» **PROBLEM TO SOLVE**:
Word for word, restate the lines of the listing below from the line with "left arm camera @" through the line with "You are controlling", and do not include the pictures.
GIVEN MATERIAL START
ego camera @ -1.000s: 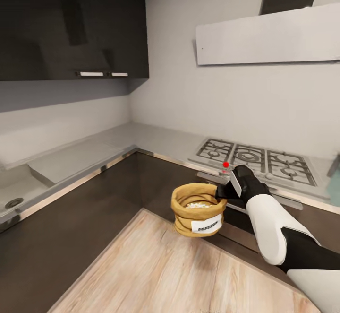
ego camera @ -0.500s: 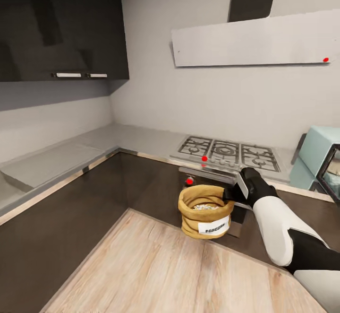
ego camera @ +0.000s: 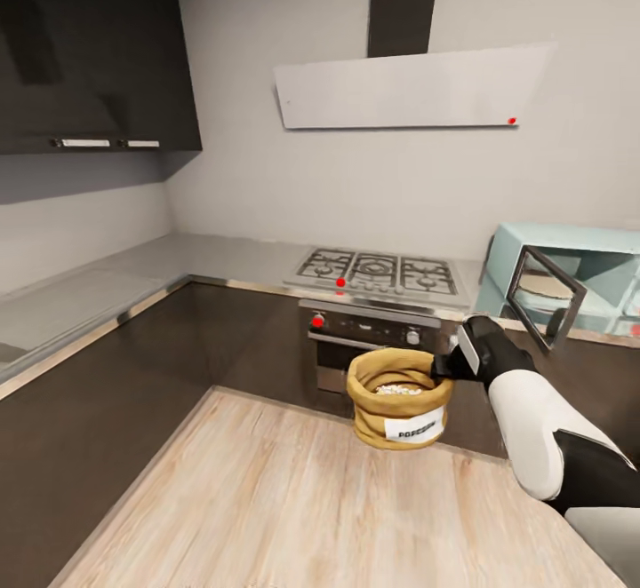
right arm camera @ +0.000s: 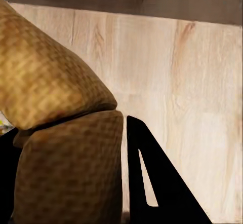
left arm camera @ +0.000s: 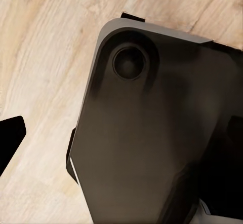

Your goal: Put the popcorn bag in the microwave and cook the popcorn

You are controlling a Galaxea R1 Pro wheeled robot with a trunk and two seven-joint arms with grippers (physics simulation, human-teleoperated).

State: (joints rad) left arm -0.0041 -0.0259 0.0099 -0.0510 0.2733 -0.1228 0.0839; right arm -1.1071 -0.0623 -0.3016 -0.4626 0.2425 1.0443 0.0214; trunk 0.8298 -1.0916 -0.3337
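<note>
The popcorn bag (ego camera: 397, 403), a tan burlap sack with a white label, hangs in the air above the wooden floor in front of the oven. Pale popcorn (ego camera: 397, 388) lies inside it. My right gripper (ego camera: 444, 366) is shut on the bag's rolled rim from the right side. In the right wrist view the burlap bag (right arm camera: 61, 133) sits against a black finger (right arm camera: 140, 158). The mint-blue microwave (ego camera: 569, 259) stands on the countertop (ego camera: 222, 259) at the right, its dark glass door (ego camera: 544, 297) swung open. In the left wrist view one black fingertip (left arm camera: 7, 138) shows over the floor.
A steel gas hob (ego camera: 378, 271) sits above a built-in oven (ego camera: 373, 344) straight ahead, with a grey hood (ego camera: 409, 86) over them. Dark cabinet fronts (ego camera: 116, 375) line the left side and upper cabinets (ego camera: 89, 46) hang at top left. My dark base (left arm camera: 152, 133) is beside the left arm.
The head view has swung to the right, bringing the microwave with its open door into sight. The bag stays held in my right gripper in the same pose.
</note>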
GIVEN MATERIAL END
» **YOUR SOLUTION**:
left arm camera @ +0.000s: 

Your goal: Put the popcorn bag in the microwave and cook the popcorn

You are controlling a Galaxea R1 Pro wheeled robot with a trunk and two seven-joint arms with grippers (physics simulation, human-teleoperated).

The full answer has now been given.